Work to be completed: Count the lines below that hold the word "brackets" and say how many, with no other text.

Source information:
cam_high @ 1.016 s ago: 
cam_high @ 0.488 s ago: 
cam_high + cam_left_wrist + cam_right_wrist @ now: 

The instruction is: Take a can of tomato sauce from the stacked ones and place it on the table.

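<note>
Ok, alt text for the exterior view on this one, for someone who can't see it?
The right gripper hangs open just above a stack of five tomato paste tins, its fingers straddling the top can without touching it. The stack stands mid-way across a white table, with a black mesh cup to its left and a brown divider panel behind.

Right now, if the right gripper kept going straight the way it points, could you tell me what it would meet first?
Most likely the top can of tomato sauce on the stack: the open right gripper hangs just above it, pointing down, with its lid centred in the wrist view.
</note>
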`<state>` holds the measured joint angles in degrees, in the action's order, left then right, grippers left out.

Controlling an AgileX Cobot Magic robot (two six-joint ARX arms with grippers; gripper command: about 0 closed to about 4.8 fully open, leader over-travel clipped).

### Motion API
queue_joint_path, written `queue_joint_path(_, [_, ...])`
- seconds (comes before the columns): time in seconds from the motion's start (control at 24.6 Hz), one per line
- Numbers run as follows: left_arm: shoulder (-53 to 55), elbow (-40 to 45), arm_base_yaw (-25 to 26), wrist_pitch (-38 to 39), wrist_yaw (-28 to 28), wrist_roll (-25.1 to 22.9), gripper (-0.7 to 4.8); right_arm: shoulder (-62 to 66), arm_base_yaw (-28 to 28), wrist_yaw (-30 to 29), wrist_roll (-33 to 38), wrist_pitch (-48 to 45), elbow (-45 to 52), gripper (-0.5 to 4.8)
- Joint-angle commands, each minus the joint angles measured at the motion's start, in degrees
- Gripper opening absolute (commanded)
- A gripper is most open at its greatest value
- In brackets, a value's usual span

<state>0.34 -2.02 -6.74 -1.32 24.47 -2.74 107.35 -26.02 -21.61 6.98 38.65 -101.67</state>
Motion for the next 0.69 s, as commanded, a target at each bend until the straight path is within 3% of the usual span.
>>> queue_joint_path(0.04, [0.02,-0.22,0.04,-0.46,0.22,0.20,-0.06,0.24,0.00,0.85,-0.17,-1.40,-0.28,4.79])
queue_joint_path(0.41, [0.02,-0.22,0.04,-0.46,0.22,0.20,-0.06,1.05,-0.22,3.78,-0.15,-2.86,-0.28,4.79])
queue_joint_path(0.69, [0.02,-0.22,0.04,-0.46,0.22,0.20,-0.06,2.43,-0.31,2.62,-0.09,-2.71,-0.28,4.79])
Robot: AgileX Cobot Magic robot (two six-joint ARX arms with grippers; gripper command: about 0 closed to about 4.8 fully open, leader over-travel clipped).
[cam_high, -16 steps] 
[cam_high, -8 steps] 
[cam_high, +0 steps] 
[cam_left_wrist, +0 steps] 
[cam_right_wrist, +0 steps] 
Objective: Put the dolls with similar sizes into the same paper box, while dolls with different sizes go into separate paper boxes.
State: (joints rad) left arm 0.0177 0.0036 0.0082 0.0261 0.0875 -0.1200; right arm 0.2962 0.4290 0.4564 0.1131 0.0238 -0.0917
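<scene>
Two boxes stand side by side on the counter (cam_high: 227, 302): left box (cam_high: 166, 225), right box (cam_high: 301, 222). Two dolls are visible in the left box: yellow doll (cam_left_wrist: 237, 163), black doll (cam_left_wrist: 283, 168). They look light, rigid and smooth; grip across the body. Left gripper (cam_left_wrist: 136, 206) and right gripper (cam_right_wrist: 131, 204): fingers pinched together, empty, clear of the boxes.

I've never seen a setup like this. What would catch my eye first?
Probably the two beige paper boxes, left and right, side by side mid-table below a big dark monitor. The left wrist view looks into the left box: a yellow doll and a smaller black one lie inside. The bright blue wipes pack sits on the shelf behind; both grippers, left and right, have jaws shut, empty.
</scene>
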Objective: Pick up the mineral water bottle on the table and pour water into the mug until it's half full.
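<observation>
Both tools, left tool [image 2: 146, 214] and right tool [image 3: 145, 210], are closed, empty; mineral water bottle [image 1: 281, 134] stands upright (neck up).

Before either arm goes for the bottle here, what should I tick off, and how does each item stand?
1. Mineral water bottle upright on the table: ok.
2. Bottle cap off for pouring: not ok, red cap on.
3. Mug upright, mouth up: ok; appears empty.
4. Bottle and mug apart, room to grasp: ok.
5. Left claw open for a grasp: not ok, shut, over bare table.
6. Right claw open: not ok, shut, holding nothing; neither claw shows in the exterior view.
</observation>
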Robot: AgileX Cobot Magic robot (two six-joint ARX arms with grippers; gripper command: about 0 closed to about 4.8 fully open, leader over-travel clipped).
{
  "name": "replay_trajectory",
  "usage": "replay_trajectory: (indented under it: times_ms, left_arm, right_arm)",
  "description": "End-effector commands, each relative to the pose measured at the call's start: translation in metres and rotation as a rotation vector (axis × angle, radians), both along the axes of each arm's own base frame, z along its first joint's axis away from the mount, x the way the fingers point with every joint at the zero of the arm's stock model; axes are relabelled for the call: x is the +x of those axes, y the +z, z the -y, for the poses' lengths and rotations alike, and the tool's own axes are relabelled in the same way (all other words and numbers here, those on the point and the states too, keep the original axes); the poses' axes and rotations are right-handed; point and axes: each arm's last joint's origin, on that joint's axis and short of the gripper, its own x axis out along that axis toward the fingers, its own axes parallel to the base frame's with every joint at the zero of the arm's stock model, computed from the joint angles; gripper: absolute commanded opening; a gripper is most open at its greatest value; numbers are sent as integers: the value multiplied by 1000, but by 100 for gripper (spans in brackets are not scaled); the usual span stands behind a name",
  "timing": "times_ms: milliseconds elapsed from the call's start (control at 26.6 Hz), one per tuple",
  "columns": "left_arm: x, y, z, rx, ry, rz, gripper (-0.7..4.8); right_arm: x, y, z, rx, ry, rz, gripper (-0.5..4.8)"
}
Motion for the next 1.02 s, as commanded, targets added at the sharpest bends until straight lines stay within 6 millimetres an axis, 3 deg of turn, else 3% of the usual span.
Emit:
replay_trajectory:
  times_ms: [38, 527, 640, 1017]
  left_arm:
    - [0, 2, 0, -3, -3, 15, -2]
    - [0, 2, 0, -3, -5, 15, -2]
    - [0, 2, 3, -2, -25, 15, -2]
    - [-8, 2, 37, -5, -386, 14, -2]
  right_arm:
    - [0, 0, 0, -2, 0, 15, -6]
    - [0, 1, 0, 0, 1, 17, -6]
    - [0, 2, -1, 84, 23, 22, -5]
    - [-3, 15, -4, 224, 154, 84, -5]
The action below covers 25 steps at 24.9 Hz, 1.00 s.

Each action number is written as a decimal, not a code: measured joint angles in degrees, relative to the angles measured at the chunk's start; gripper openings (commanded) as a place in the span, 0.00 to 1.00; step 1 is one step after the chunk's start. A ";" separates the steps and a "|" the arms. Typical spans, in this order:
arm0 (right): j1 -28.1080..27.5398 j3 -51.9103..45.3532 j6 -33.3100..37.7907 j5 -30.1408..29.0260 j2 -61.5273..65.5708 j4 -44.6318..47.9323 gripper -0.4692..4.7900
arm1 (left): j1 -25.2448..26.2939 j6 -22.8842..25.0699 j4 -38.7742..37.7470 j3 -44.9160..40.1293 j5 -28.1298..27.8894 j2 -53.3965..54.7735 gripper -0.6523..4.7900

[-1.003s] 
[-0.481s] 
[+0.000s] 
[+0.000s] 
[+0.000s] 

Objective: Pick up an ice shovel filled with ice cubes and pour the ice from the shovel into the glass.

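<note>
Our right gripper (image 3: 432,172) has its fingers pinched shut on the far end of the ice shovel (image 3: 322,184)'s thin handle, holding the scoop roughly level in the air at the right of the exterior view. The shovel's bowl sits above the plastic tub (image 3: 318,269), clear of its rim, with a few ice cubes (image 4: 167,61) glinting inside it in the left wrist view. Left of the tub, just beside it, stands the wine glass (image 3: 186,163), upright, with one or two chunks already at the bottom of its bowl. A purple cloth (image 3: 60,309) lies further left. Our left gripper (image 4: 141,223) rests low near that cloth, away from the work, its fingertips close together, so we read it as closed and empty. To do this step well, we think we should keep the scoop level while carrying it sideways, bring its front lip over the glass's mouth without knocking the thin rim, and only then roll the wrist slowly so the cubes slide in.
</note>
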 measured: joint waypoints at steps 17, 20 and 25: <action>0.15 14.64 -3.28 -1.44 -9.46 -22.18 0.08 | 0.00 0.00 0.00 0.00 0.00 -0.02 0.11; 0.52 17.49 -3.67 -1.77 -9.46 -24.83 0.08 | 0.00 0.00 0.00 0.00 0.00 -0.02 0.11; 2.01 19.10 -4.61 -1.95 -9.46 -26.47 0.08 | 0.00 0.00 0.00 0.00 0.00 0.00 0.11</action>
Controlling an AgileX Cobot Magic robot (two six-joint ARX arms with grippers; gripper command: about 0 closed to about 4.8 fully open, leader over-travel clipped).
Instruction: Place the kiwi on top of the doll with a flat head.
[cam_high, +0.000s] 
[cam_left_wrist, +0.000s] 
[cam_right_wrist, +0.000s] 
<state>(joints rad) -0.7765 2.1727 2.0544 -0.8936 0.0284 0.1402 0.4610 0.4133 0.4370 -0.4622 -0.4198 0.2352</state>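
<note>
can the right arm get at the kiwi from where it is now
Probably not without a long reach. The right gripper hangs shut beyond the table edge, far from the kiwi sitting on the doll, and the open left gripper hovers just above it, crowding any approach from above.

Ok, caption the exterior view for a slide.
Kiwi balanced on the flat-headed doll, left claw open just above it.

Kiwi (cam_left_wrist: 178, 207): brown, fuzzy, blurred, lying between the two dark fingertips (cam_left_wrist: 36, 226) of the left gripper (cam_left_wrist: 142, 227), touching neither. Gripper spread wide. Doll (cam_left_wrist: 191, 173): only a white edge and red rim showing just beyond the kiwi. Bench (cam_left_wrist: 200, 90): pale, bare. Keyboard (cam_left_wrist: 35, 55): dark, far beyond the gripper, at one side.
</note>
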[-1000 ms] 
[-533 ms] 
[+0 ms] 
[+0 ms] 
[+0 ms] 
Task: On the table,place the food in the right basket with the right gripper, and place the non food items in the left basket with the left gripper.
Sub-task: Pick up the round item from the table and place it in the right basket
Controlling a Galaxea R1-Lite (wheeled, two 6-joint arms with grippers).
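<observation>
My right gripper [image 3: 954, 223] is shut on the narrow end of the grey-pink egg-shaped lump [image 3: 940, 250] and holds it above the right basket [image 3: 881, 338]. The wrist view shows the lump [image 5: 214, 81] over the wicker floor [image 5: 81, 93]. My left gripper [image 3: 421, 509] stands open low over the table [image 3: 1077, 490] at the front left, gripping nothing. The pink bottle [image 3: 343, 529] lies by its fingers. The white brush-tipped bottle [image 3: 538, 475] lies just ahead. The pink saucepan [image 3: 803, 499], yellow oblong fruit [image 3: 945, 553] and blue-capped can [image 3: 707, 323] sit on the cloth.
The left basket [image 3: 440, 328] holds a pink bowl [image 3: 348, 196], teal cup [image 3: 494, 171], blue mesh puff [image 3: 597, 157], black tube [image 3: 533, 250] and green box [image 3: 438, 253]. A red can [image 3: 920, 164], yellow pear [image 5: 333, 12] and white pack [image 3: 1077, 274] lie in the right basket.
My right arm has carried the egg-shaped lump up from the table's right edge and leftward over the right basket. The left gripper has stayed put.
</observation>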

Answer to this task: 2